Reproduce each line of the material exactly, minus any picture.

**Dataset content**:
<<<<

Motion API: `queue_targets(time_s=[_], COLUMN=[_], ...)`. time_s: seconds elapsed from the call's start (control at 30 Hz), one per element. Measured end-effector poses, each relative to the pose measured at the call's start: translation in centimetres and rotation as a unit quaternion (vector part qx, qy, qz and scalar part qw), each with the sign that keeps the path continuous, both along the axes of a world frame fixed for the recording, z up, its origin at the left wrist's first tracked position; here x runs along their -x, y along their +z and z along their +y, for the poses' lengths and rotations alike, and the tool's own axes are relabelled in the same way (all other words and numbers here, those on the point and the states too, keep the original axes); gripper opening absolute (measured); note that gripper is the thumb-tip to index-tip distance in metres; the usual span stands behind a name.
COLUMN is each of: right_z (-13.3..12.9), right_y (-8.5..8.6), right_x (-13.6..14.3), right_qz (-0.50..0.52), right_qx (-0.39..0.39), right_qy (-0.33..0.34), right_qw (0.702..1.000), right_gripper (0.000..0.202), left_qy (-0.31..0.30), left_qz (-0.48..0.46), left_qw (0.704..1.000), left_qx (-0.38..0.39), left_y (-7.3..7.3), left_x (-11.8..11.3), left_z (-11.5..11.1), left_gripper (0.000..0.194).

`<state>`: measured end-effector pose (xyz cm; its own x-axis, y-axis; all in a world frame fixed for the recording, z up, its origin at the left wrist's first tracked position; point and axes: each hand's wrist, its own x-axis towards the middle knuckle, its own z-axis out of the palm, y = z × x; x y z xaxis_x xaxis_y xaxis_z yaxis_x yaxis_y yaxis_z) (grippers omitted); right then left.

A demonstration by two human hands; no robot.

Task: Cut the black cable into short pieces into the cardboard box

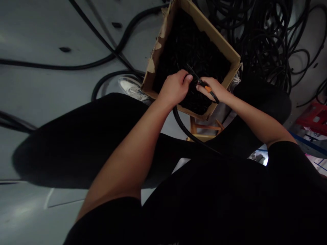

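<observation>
Over the near end of a cardboard box, my left hand is closed around a black corrugated tube. The tube hangs from under that hand and curves down toward my lap. My right hand grips scissors with black and orange handles, their blades pointing up and left, close to my left fingers. Whether the blades touch the tube is too dark to tell. Many short black pieces fill the box beneath both hands.
Coiled black tubing lies heaped at the upper right. A long black tube runs across the grey floor at the left. A wooden stool stands below the box. A red crate is at the far right.
</observation>
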<state>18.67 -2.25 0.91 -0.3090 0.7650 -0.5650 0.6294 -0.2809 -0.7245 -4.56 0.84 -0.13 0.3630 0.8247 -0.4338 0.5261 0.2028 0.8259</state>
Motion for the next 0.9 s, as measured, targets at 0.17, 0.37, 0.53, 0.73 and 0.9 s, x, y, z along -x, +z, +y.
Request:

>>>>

**Answer section**:
Motion API: `queue_targets(time_s=[_], COLUMN=[_], ...)`. time_s: seconds elapsed from the call's start (control at 30 Hz), one per element. Measured end-effector poses, each relative to the pose measured at the call's start: translation in centimetres and rotation as a unit quaternion (vector part qx, qy, qz and scalar part qw), each with the sign that keeps the path continuous, both along the axes of a world frame fixed for the recording, z up, its origin at the left wrist's first tracked position; here x runs along their -x, y along their +z and z along their +y, for the poses' lengths and rotations alike, and the tool's own axes are relabelled in the same way (all other words and numbers here, those on the point and the states too, keep the original axes); gripper opening absolute (measured); note that gripper is the thumb-tip to index-tip distance in metres; the usual span stands behind a name.
COLUMN is each of: right_z (-13.3..12.9), right_y (-8.5..8.6), right_x (-13.6..14.3), right_qz (-0.50..0.52), right_qx (-0.39..0.39), right_qy (-0.33..0.34), right_qw (0.702..1.000), right_gripper (0.000..0.202), left_qy (-0.31..0.30), left_qz (-0.48..0.46), left_qw (0.704..1.000), left_qx (-0.38..0.39), left_y (-7.3..7.3), left_x (-11.8..11.3), left_z (-11.5..11.1), left_gripper (0.000..0.194).

`<state>`: measured end-effector pose (xyz cm; its own x-axis, y-axis; all in a world frame fixed for the recording, z up, its origin at the left wrist's first tracked position; point and axes: each hand's wrist, its own x-axis towards the middle knuckle, its own z-axis out of the palm, y = z × x; x y z xaxis_x xaxis_y xaxis_z yaxis_x yaxis_y yaxis_z) (grippers omitted); right then left.

A demonstration by two human hands; no robot.

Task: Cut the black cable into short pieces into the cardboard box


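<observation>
Over the near end of a cardboard box, my left hand is closed around a black corrugated tube. The tube hangs from under that hand and curves down toward my lap. My right hand grips scissors with black and orange handles, their blades pointing up and left, close to my left fingers. Whether the blades touch the tube is too dark to tell. Many short black pieces fill the box beneath both hands.
Coiled black tubing lies heaped at the upper right. A long black tube runs across the grey floor at the left. A wooden stool stands below the box. A red crate is at the far right.
</observation>
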<state>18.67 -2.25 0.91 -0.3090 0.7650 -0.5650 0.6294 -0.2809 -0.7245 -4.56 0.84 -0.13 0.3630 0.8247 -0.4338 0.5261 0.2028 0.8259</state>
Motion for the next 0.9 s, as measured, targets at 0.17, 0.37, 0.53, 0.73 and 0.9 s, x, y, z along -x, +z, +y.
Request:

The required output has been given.